Published Thursday, May 27, 2004

By Love Cruikshank, Tribune columnist

I would think it a presumption to say of any person's action, "I understand,"

or even, "I sympathize." Still if the city council were to decide that my house - because it is not beautiful - were to be removed, I would be tempted to spray paint a message or two on it, both wrathful and obscene.

It's possible that the well-housed are incapable of understanding the feelings of the homeless, but I have not always been well-housed. My mother, my toy poodle, Cherie, and I arrived in Albert Lea in November of 1937. It was a cold, rainy, miserable, early morning.

On the train enroute, one of the train officials noting our destination told us that Albert Lea had such a shortage of houses that many people were living in the little tourist cabins that at that time lined the highway.

We put our furniture in storage and took temporary refuge in a three-room upstairs furnished apartment. A large vacant apartment on the ground floor had been rented and the new tenants were to move in at once.

They didn't and we were happy to rent the downstairs apartment. It wasn't long before we learned why the prospective tenants had backed out.

When we had learned that my father was being transferred to Albert Lea, we looked up all the information we could find about our new location.

We were rather pleased by what we learned about Minnesota. Peopled, the encyclopedia read, "With strong, blond inhabitants usually of Scandinavian descent."

My mother was not a woman to load the family with unpleasantness. My father and I spent the hours when he wasn't working walking about exploring the town. We had no idea what was going on at home until one day when I happened to be in the vicinity, you-know-what broke out upstairs. Our landlady, a large woman, was tramping through the upstairs hall, cussing loudly and apparently kicking small objects out of her way.

"What's that?" I asked, startled.

"That," said my mother, "is our strong, blonde, Scandinavian landlady."

"Is she often like this?" I whispered.

"I think she missed a day or two last week," said my mother. "Or maybe it was the week before."

We lasted in that place from November to July. A record. Most tenants moved out much sooner, one couple moved out the day after they had moved in.

In July we moved to the lower apartment in a duplex. It had only one bedroom so I slept on the enclosed porch.

From the day they were married up until dad was transferred to Cedar Rapids, though, my parents had always owned their own home. In the fall of 1941 they bought the house I now live in. It was not exactly a prospective home-owner's dream. No bathroom, no furnace. Weeds so high that I've been told it was once called the weed patch. A second-hand auto dealer had lined up a number of rusty and ancient cars along the front lawn. We couldn't get gas to operate our gas stove and had to buy an electric one.

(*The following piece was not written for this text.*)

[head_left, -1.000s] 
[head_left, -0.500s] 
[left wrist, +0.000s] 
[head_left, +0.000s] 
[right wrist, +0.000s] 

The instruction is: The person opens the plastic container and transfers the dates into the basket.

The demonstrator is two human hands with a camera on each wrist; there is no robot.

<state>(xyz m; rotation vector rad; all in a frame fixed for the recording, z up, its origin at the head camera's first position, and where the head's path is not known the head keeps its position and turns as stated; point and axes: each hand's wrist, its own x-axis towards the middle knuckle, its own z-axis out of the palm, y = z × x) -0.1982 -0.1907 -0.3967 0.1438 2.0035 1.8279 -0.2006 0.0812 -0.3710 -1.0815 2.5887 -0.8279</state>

My father was wont to say that the house was "just right" for us. For, as he said, "If it were any better we couldn't afford it and if it were any worse we couldn't live in it."

We all worked to bring it up to living standard. I was away at the University for much of the time, but did what little I could during vacations. It all took time and money. Dad did much of the work himself. On the swing shift, he worked until midnight at the plant and did little sleeping in the day time.

He dug out an entire basement for us, which was subsequently divided into several rooms, the floors cemented and the walls painted.

War was declared less than a month after my parents moved in, but despite the fact that no furnace pipes or furnaces were available they managed to obtain second-hand ones until they could be replaced after the war. A bathroom was installed.

For me the house holds a wealth of cherished memories. It is my prayer that I be allowed to finish my earthly stint here.

By the way, we were told when we bought the house, that if we had not bought it would have been removed. It had been condemned.

(Love Cruikshank is an Albert Lea resident. Her column appears Thursday.)